Closed dennismphil closed 6 years ago

dennismphil commented 6 years ago

I am attempting to load a model trained in Python and exported as a JSON dump

Relevant portion of the python code to export to JSON

# Python snippet
# The model was trained using the Python sklearn API of XGBoost
# (https://github.com/dmlc/xgboost/blob/master/python-package/xgboost/sklearn.py).
...
...
mdl_json = mdl.get_booster().get_dump(dump_format = 'json')
with open(
    os.path.join(
       PROJECT_PATH,
        'model.json'
    ),
    'w'
) as handle:
handle.write(json.dumps(mdl_json))

Attempt to load this in Javascript

/* Javascript snippet */

require('ml-xgboost')
    .then(XGBoost => {
        // and load it
        XGBoost.loadFromModel('./model.json');
    }).catch((error) => {
        console.error(error);
    });

yields

[12:08:29] dmlc-core/include/dmlc/./logging.h:300: 
[12:08:29] src/learner.cc:299: Check failed: fi->Read(&name_obj_[0], len) == len 
(73196083 vs. 1851546400) BoostLearner: wrong model format
5356640 - Exception catching is disabled, this exception cannot be caught. 
Compile with -s DISABLE_EXCEPTION_CATCHING=0 or DISABLE_EXCEPTION_CATCHING=2 to catch.

Is this scenario covered in the loadFromModel method?

vatsan commented 6 years ago

@JeffersonH44 What format are you expecting a model trained in another language in? Is it just a bytearray of the pickled XGBoost model or is it a pickle of the Booster? If we've trained the model using the sklearn Python API of XGBoost (https://github.com/dmlc/xgboost/blob/master/python-package/xgboost/sklearn.py), how can we load it in this javascript library?

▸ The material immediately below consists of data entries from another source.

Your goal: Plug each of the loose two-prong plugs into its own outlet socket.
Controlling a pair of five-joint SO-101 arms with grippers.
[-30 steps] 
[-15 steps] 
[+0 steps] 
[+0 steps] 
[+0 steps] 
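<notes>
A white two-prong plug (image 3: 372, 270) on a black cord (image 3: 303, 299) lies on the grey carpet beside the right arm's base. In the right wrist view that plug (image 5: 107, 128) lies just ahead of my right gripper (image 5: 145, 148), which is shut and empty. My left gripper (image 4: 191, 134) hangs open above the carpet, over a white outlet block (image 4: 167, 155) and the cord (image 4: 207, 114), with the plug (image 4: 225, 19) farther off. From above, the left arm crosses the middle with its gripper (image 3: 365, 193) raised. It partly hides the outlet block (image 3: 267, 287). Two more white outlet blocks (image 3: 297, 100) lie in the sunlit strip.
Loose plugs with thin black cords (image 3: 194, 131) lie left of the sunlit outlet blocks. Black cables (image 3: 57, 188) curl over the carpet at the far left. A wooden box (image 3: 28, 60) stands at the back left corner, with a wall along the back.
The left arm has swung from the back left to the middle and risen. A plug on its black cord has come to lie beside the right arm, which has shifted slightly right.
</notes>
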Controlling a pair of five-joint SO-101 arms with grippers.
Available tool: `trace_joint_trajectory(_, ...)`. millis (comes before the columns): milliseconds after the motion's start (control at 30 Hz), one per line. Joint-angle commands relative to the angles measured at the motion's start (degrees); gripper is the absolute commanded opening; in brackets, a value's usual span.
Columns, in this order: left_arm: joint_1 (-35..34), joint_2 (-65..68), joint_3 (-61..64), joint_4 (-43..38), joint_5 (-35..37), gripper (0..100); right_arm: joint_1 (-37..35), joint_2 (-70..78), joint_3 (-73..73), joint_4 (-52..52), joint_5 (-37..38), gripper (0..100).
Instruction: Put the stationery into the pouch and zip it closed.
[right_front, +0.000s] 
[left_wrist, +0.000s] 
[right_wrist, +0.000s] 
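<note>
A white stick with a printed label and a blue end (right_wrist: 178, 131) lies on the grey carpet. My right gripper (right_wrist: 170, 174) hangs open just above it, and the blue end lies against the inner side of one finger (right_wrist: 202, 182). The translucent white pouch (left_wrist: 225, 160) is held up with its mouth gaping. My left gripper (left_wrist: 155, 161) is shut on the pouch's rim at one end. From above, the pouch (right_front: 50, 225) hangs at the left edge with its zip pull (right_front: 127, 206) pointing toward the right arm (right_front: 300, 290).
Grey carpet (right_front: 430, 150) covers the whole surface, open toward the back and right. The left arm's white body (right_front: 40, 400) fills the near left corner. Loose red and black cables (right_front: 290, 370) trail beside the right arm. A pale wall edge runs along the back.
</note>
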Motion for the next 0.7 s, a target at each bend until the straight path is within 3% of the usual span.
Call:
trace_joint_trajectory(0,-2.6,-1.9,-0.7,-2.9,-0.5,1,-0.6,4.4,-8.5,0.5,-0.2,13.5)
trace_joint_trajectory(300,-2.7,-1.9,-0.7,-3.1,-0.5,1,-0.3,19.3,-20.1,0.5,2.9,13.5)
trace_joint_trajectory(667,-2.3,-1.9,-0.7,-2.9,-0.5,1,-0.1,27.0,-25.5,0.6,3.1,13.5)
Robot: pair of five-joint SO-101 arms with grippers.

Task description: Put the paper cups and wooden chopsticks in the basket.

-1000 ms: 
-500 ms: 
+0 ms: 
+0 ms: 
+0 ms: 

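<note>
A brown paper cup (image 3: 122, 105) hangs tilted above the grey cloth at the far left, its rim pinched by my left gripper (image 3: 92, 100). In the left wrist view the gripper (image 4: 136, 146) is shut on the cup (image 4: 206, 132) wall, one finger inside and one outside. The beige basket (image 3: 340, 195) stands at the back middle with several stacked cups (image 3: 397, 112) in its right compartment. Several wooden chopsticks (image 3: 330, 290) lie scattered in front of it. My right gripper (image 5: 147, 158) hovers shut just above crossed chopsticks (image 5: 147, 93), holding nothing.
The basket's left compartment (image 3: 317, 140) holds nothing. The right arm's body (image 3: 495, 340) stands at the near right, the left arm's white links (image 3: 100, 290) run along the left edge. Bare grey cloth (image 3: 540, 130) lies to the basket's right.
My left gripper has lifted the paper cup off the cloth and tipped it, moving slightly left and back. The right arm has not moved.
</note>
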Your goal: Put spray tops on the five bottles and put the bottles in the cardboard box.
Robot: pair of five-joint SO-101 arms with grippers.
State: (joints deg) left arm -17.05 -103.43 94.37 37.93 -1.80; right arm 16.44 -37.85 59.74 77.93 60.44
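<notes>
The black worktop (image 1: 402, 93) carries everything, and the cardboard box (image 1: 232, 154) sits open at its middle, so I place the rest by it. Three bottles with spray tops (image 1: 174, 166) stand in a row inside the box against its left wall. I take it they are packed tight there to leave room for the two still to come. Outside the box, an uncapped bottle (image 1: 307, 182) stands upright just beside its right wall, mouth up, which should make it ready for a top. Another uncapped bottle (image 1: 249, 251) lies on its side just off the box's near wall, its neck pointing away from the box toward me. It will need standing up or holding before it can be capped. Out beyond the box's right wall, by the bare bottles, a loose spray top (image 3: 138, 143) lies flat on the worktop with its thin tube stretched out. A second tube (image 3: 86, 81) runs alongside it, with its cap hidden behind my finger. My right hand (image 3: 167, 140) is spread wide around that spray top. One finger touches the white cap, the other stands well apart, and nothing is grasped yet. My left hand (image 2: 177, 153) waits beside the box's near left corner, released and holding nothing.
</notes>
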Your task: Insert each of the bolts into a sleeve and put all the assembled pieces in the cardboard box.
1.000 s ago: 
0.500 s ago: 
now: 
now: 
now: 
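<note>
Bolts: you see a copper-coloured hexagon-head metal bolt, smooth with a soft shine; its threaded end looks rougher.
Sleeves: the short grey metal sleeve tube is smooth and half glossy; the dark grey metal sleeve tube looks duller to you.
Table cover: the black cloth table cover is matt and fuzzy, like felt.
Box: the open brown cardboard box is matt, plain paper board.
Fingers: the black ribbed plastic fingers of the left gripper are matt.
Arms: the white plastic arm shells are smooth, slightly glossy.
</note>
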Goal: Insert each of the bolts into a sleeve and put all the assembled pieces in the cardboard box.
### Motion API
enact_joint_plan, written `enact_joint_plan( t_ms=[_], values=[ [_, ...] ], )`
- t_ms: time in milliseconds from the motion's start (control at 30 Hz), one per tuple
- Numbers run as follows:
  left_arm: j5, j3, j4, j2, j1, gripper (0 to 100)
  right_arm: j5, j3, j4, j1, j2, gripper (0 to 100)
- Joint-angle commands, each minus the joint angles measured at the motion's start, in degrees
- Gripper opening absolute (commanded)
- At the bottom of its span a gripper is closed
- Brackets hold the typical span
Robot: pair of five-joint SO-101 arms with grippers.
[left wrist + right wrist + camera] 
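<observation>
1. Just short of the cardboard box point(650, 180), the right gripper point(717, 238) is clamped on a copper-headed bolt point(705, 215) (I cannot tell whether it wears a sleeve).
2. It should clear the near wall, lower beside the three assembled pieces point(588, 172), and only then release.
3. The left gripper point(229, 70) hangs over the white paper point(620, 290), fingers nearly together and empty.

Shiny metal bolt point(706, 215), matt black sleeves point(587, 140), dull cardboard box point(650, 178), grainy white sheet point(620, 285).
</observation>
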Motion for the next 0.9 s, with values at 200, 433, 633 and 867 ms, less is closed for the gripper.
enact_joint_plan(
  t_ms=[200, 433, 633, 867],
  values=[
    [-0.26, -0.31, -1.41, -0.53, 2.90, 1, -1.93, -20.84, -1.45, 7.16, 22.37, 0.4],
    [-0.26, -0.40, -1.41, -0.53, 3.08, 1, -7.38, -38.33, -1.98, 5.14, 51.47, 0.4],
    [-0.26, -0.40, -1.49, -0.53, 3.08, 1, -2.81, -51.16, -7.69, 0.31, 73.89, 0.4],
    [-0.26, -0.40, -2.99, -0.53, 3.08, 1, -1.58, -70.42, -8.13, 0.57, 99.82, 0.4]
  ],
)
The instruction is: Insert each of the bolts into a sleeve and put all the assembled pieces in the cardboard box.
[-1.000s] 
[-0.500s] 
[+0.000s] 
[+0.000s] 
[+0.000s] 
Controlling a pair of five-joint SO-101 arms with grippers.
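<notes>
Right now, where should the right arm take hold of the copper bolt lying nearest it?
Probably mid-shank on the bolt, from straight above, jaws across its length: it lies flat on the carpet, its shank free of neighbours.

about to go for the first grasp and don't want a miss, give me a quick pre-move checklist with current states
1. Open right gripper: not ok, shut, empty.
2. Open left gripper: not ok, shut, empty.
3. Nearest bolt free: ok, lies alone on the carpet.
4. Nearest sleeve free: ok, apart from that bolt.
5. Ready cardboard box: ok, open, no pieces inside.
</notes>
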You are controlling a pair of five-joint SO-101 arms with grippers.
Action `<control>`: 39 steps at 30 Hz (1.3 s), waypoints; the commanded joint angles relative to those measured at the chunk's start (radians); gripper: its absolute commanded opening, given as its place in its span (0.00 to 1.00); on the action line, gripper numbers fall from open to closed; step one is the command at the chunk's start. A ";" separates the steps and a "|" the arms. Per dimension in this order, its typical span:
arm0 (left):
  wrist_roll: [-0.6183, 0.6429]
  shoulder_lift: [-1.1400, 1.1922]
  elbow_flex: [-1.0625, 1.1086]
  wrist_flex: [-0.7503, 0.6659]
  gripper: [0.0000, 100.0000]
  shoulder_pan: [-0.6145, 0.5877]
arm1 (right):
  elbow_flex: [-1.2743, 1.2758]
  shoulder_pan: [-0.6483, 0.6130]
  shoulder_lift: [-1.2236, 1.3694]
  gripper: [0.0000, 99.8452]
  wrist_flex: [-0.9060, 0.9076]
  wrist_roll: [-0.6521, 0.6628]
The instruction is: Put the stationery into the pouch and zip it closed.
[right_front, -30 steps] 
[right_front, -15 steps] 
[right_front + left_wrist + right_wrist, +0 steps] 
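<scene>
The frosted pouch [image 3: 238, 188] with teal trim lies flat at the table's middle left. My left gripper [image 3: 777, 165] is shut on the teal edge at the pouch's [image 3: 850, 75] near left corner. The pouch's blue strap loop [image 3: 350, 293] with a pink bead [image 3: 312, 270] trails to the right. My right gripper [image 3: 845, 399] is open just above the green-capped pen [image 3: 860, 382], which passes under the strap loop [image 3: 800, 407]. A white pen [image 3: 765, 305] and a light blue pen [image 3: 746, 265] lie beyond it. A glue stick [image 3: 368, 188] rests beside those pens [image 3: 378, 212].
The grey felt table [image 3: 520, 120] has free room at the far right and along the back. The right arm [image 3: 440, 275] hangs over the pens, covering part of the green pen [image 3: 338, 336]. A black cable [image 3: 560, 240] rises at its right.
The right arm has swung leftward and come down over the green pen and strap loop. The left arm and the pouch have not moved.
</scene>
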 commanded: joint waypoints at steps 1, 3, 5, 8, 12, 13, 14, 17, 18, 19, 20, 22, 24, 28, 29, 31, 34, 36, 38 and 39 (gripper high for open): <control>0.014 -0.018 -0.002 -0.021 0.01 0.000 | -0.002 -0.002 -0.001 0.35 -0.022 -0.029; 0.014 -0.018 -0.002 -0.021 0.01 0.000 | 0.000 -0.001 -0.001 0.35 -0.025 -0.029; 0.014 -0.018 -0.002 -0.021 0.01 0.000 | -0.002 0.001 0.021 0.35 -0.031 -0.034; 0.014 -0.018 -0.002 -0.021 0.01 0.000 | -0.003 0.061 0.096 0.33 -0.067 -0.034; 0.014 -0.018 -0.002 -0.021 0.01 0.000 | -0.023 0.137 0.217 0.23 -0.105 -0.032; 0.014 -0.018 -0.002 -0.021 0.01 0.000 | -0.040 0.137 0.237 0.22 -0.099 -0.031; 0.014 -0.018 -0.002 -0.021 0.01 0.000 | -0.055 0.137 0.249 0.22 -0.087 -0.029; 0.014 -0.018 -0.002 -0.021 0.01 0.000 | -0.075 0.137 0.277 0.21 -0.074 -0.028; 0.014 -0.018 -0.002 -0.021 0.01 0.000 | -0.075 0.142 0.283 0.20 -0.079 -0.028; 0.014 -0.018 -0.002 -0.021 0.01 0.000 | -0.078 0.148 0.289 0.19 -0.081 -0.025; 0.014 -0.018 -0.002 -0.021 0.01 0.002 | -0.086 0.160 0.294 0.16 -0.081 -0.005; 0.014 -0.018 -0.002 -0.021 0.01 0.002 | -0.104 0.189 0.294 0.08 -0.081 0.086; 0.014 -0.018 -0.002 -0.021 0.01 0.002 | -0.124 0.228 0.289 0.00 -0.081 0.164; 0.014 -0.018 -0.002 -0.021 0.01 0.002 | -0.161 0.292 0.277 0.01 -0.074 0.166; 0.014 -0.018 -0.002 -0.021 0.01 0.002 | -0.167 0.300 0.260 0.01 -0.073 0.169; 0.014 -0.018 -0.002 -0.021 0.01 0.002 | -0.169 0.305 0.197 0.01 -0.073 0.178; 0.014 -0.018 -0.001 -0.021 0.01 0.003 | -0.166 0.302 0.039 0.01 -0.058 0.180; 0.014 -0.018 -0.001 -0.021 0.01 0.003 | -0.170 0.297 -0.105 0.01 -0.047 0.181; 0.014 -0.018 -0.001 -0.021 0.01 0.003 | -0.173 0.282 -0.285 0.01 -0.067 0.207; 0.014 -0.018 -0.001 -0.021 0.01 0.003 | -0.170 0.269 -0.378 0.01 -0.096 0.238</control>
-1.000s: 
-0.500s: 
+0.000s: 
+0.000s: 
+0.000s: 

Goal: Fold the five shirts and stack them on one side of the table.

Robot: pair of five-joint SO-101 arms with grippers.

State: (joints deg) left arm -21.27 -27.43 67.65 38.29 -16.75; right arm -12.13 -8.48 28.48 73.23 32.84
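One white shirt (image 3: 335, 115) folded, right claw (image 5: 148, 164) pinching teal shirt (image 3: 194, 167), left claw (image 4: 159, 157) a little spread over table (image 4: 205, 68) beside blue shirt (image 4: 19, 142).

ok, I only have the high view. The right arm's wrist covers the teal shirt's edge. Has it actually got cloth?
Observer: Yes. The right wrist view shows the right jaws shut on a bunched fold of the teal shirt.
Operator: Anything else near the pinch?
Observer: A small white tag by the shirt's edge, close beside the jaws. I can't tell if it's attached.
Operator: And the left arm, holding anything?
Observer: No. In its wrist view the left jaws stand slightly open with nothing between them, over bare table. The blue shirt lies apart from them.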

JeffersonH44 commented 6 years ago

Hello @dennismphil @vatsan,

to save the model using the sklearn API:

# clf is the classifier
clf._Booster.save_model('your-file-name')

with that generated file you are able to load it on the library. For other languages you should check with method generates model that you are able to use in other languages (in this case I fit the C API).

Another thing that you should take in count is that if you are doing a multi-class classification, you should pass a label encoder first over your data (labels) before training, and with the translations you can pass it to our classifier as well, this is because originally this is trained with the probabilities of each class (and they use an internal label encoder that doesn't belong to XGBoost in the case of Python), if you don't do this, the predict method will return the probabilities of each class.

dennismphil commented 6 years ago

This works like a charm. Thank you very much! 🥇The biggest hurdle was understanding what format from Python should we export it. It might be nice to add this two line code in the README so it would be super helpful for people starting to experiment with this library.